+++ DATA EXTRACT +++

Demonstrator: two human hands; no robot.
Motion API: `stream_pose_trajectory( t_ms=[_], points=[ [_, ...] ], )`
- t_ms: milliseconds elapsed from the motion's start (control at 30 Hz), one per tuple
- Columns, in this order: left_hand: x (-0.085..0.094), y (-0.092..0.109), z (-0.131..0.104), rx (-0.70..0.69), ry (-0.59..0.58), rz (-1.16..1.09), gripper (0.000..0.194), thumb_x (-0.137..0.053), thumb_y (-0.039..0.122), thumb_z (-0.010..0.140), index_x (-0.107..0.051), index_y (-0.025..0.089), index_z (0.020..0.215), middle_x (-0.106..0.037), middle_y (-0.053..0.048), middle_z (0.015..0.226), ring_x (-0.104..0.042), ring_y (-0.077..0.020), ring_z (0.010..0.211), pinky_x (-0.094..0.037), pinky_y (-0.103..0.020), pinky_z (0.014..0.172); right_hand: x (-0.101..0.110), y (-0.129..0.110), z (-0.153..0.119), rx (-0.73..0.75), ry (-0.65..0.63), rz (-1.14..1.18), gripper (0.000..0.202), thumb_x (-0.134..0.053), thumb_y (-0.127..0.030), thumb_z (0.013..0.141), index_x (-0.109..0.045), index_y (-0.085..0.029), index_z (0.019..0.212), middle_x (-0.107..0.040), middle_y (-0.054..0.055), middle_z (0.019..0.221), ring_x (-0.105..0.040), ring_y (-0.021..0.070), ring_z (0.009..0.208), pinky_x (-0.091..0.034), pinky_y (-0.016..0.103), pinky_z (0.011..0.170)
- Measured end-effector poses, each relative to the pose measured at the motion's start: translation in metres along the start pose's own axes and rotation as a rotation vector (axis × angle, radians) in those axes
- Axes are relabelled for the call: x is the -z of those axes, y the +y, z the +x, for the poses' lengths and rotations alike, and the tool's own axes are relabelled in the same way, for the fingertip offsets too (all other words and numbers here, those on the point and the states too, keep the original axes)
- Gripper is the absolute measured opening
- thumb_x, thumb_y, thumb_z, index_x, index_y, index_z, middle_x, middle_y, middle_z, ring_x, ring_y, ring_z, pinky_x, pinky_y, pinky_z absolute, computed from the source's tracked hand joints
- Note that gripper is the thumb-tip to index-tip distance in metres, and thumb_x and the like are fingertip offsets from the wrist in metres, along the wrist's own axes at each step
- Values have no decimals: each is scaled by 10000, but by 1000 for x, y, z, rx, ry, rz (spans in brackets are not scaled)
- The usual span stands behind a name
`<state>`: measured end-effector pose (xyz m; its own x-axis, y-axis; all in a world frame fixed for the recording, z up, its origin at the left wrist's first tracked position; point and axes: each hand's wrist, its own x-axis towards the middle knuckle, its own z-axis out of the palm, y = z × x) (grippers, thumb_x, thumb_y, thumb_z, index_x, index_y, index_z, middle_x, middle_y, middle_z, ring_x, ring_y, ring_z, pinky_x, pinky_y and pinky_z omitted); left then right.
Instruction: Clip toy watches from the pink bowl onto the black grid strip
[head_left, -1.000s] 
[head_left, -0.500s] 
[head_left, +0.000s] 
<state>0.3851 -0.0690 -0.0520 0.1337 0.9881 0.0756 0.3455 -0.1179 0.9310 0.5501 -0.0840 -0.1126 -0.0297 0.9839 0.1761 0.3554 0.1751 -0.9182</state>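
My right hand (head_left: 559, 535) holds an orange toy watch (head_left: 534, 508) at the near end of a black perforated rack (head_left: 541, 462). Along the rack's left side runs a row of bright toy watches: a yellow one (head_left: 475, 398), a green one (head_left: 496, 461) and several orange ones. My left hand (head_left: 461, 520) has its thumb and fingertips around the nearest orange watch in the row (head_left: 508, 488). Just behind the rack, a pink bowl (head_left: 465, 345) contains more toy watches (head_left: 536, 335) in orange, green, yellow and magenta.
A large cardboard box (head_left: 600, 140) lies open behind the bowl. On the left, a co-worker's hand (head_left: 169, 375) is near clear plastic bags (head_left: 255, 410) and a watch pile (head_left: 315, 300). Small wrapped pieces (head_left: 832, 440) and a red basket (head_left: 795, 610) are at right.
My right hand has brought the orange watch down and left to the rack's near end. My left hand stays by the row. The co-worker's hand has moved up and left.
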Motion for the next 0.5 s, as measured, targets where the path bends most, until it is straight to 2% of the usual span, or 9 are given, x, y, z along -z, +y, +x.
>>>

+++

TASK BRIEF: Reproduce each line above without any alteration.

SOLUTION:
Demonstrator: two human hands; no robot.
Motion API: `stream_pose_trajectory( t_ms=[_], points=[ [_, ...] ], )`
- t_ms: milliseconds elapsed from the motion's start (control at 30 Hz), one per tuple
- Columns, in this order: left_hand: x (-0.085..0.094), y (-0.092..0.109), z (-0.131..0.104), rx (-0.70..0.69), ry (-0.59..0.58), rz (-1.16..1.09), gripper (0.000..0.194), thumb_x (-0.137..0.053), thumb_y (-0.039..0.122), thumb_z (-0.010..0.140), index_x (-0.107..0.051), index_y (-0.025..0.089), index_z (0.020..0.215), middle_x (-0.106..0.037), middle_y (-0.053..0.048), middle_z (0.015..0.226), ring_x (-0.104..0.042), ring_y (-0.077..0.020), ring_z (0.010..0.211), pinky_x (-0.094..0.037), pinky_y (-0.103..0.020), pinky_z (0.014..0.172); right_hand: x (-0.101..0.110), y (-0.129..0.110), z (-0.153..0.119), rx (-0.73..0.75), ry (-0.65..0.63), rz (-1.14..1.18), gripper (0.000..0.202), thumb_x (-0.134..0.053), thumb_y (-0.127..0.030), thumb_z (0.013..0.141), index_x (-0.109..0.045), index_y (-0.085..0.029), index_z (0.019..0.212), middle_x (-0.107..0.040), middle_y (-0.054..0.055), middle_z (0.019..0.221), ring_x (-0.105..0.040), ring_y (-0.021..0.070), ring_z (0.009..0.208), pinky_x (-0.091..0.034), pinky_y (-0.016..0.103), pinky_z (0.011..0.170)
- Measured end-effector poses, each relative to the pose measured at the motion's start: translation in metres along the start pose's own axes and rotation as a rotation vector (axis × angle, radians) in those axes
- Axes are relabelled for the call: x is the -z of those axes, y the +y, z the +x, for the poses' lengths and rotations alike, and the tool's own axes are relabelled in the same way, for the fingertip offsets too (all other words and numbers here, those on the point and the states too, keep the original axes)
- Gripper is the absolute measured opening
- thumb_x, thumb_y, thumb_z, index_x, index_y, index_z, middle_x, middle_y, middle_z, ring_x, ring_y, ring_z, pinky_x, pinky_y, pinky_z absolute, computed from the source's tracked hand joints
- Note that gripper is the thumb-tip to index-tip distance in metres, and thumb_x and the like are fingertip offsets from the wrist in metres, along the wrist's own axes at each step
- Values have no decimals: each is scaled by 10000, but by 1000 for x, y, z, rx, ry, rz (spans in brackets are not scaled)
- The usual span stands behind a name
`<state>`: measured end-effector pose (xyz m; its own x-axis, y-axis; all in a world frame fixed for the recording, z up, its origin at the left wrist's first tracked position; point and axes: each hand's wrist, its own x-axis towards the middle knuckle, its own z-axis out of the palm, y = z × x) (grippers, thumb_x, thumb_y, thumb_z, index_x, index_y, index_z, middle_x, middle_y, middle_z, ring_x, ring_y, ring_z, pinky_x, pinky_y and pinky_z omitted); left then right.
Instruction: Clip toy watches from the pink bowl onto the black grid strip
[head_left, -1.000s] 
[head_left, -0.500s] 
[head_left, +0.000s] 
<state>0.3851 -0.0690 -0.0520 0.1337 0.9881 0.0756 0.3455 -0.1179 0.9310 0.5501 -0.0840 -0.1126 -0.0297 0.9839 0.1761 0.3554 0.1751 -0.9182</state>
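My right hand (head_left: 559, 535) holds an orange toy watch (head_left: 534, 508) at the near end of a black perforated rack (head_left: 541, 462). Along the rack's left side runs a row of bright toy watches: a yellow one (head_left: 475, 398), a green one (head_left: 496, 461) and several orange ones. My left hand (head_left: 461, 520) has its thumb and fingertips around the nearest orange watch in the row (head_left: 508, 488). Just behind the rack, a pink bowl (head_left: 465, 345) contains more toy watches (head_left: 536, 335) in orange, green, yellow and magenta.
A large cardboard box (head_left: 600, 140) lies open behind the bowl. On the left, a co-worker's hand (head_left: 169, 375) is near clear plastic bags (head_left: 255, 410) and a watch pile (head_left: 315, 300). Small wrapped pieces (head_left: 832, 440) and a red basket (head_left: 795, 610) are at right.
My right hand has brought the orange watch down and left to the rack's near end. My left hand stays by the row. The co-worker's hand has moved up and left.
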Motion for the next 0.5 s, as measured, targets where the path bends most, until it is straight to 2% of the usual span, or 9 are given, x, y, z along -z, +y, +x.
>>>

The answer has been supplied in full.